- Problem to work on:
Say how many lines in the entries contain "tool", giving only the number.

- Exercise materials:
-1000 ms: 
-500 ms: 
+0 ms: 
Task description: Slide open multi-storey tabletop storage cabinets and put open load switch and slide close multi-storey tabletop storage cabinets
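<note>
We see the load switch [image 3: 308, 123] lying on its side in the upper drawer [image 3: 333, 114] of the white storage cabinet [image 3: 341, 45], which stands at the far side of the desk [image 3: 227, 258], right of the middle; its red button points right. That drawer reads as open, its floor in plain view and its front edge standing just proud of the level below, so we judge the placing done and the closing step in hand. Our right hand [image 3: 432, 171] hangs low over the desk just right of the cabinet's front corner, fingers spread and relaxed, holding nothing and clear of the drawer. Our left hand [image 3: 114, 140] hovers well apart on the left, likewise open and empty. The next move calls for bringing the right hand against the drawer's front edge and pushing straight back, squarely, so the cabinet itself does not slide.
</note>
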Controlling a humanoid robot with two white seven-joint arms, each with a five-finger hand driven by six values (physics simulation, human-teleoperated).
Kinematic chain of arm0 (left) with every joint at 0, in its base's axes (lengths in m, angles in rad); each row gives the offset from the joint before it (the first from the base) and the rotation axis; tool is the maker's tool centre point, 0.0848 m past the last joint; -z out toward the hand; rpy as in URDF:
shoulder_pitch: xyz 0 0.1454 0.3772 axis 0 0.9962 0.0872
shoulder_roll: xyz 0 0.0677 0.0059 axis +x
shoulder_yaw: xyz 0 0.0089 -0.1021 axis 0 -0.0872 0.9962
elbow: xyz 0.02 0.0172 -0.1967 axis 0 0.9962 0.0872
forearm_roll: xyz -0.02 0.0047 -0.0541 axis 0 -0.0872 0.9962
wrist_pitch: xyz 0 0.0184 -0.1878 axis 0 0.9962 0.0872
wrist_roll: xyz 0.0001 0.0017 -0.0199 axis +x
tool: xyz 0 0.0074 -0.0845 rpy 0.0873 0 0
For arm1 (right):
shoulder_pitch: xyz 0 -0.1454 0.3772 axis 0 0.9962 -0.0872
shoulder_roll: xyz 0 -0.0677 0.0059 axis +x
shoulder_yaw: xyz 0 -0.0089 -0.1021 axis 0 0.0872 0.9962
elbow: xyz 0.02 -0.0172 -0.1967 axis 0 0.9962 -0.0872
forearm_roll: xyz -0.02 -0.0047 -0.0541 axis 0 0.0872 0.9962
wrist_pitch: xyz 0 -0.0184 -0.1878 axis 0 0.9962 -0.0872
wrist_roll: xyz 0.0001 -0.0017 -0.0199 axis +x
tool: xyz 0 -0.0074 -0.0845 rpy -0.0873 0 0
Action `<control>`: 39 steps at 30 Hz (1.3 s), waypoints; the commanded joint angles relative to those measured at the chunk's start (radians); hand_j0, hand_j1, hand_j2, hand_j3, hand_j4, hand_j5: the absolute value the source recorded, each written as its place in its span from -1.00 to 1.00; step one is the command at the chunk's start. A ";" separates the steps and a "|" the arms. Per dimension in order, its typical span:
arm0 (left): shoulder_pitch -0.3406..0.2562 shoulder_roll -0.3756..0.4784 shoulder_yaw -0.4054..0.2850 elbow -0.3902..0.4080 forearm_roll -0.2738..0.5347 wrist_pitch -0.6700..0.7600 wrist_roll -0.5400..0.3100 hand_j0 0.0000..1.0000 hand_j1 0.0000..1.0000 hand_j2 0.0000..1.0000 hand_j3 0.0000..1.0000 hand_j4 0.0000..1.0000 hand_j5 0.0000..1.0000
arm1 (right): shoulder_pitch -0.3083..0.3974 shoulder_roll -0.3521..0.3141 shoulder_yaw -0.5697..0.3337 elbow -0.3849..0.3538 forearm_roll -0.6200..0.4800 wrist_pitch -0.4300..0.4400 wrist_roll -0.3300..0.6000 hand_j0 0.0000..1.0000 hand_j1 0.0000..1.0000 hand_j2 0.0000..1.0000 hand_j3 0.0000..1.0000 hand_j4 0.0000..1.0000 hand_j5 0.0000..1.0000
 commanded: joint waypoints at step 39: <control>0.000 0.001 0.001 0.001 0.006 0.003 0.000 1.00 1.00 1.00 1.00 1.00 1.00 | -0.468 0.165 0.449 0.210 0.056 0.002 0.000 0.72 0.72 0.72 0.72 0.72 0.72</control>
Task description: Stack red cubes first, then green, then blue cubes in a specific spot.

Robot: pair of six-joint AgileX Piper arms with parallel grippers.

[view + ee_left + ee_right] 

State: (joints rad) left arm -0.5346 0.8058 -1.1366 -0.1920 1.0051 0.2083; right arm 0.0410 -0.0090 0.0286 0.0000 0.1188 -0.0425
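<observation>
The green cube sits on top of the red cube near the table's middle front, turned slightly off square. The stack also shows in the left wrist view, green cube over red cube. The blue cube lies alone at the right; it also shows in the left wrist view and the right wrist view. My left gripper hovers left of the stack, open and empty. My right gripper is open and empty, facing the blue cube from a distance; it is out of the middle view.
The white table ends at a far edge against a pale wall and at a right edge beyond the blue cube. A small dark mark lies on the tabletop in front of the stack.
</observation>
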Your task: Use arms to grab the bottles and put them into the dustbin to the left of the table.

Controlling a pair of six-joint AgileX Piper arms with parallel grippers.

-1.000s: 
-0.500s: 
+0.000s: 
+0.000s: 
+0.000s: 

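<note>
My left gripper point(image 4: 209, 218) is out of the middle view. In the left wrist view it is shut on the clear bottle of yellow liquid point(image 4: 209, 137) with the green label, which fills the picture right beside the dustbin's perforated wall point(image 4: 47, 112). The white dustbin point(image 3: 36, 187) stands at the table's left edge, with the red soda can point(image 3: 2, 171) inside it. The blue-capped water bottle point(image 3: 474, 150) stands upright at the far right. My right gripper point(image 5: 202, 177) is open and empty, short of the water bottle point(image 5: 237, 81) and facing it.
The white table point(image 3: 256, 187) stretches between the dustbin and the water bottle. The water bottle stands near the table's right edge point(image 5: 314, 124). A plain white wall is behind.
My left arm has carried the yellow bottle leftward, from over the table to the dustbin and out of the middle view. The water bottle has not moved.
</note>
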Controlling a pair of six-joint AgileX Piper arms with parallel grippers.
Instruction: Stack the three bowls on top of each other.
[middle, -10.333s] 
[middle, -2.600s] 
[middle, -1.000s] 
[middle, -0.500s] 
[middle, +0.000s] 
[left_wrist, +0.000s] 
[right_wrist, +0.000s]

- Completed exercise:
3